For the next year they bonded over meals, discussing theology, politics, family and racial dynamics, and life in both the United States and Mexico—anything and everything. “The difference between mentors and friends is that mentors are more like an authority figure, but they use that authority in a loving way; mentors push you and are honest about your life decisions, but they also encourage you,” says Evelmyn. “Armida pushed me to think about continuing my education, and encouraged me about my writing. She helped me understand the importance of my voice.”
Evelmyn graduated from North Park Theological Seminary in 2013. She began an internship at the Christian Community Development Association, a nonprofit focused on restoring under-resourced communities. She now works for CCDA full-time and is considering doctoral work in religious studies at some point in the future.
Mentoring is really about collaboration, Armida explains. “Mentoring has the goal of nurturing what we call hermandad in Latino/a ecclesial communities—the bond of Christian sisterhood or brotherhood. There are too few women mentors in evangelical academic spaces, and fewer still Latinas in theological studies.”
Echoing the refrain that such relationships are both about giving and receiving, she adds, “Evelmyn is passionate and insightful, and it has been a joy to listen to her process theological perspectives and challenging social justice issues over a cup of coffee or a meal. I am excited to see her continued contributions to the church and the world.”

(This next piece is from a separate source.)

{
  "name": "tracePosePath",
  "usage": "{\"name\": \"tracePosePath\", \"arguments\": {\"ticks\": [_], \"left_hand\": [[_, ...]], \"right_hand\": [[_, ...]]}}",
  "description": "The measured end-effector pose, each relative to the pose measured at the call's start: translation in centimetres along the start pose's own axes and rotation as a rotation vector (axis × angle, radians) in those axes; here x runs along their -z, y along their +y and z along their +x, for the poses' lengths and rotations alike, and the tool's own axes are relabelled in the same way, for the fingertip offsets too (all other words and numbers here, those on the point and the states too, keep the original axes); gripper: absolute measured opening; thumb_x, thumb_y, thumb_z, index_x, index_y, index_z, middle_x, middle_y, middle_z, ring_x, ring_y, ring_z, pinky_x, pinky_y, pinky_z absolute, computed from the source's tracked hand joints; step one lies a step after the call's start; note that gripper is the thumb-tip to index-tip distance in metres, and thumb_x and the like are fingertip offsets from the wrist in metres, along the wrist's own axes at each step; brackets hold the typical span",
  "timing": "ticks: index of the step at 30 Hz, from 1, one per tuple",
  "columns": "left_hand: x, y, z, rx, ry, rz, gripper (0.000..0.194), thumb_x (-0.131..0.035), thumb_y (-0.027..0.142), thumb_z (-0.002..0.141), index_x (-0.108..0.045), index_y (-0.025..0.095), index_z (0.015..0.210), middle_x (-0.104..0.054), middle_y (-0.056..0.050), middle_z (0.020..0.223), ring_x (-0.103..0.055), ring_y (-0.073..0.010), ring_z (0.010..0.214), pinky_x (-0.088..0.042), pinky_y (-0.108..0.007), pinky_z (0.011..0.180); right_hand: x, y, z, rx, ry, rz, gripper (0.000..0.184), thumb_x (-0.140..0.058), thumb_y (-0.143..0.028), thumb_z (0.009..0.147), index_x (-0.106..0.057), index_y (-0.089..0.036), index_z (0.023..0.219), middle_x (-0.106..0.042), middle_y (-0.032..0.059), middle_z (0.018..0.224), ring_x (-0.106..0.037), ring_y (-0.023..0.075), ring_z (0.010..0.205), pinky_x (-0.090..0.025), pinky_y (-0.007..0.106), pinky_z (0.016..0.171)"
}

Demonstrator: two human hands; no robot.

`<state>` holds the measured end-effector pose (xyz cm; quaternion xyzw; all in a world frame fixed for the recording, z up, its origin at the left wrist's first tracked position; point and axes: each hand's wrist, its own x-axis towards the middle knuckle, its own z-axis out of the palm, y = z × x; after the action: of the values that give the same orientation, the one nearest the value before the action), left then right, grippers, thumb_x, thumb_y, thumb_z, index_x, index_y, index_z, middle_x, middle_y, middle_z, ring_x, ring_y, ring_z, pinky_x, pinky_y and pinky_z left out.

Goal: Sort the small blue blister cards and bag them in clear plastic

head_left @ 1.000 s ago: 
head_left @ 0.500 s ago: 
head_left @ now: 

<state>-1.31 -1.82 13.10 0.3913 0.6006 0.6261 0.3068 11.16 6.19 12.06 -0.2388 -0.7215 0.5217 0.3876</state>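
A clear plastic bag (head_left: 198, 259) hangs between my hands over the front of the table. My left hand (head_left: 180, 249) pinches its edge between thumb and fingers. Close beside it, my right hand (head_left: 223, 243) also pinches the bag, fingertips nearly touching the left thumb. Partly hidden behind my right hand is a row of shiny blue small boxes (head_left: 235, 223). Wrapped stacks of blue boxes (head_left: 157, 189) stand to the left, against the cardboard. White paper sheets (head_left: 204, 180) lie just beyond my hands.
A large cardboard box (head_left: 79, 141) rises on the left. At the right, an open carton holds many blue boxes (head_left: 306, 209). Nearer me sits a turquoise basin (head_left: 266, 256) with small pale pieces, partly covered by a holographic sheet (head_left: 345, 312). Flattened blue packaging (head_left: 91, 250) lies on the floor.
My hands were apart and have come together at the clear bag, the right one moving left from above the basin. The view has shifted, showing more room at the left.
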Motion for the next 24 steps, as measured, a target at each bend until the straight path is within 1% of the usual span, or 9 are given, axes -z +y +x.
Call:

—Paul Backlund & Greg Crawford
The relationship between Greg Crawford and Paul Backlund began on a basketball court. In the late sixties, Greg, a future North Park hall-of-fame athlete, was an All-American forward on the college’s basketball team, and Paul, a recent graduate living in the Chicago area, would go back to campus for the games. “Greg was an amazing talent to watch on the court,” says Paul. They met through mutual friends and knew each other casually.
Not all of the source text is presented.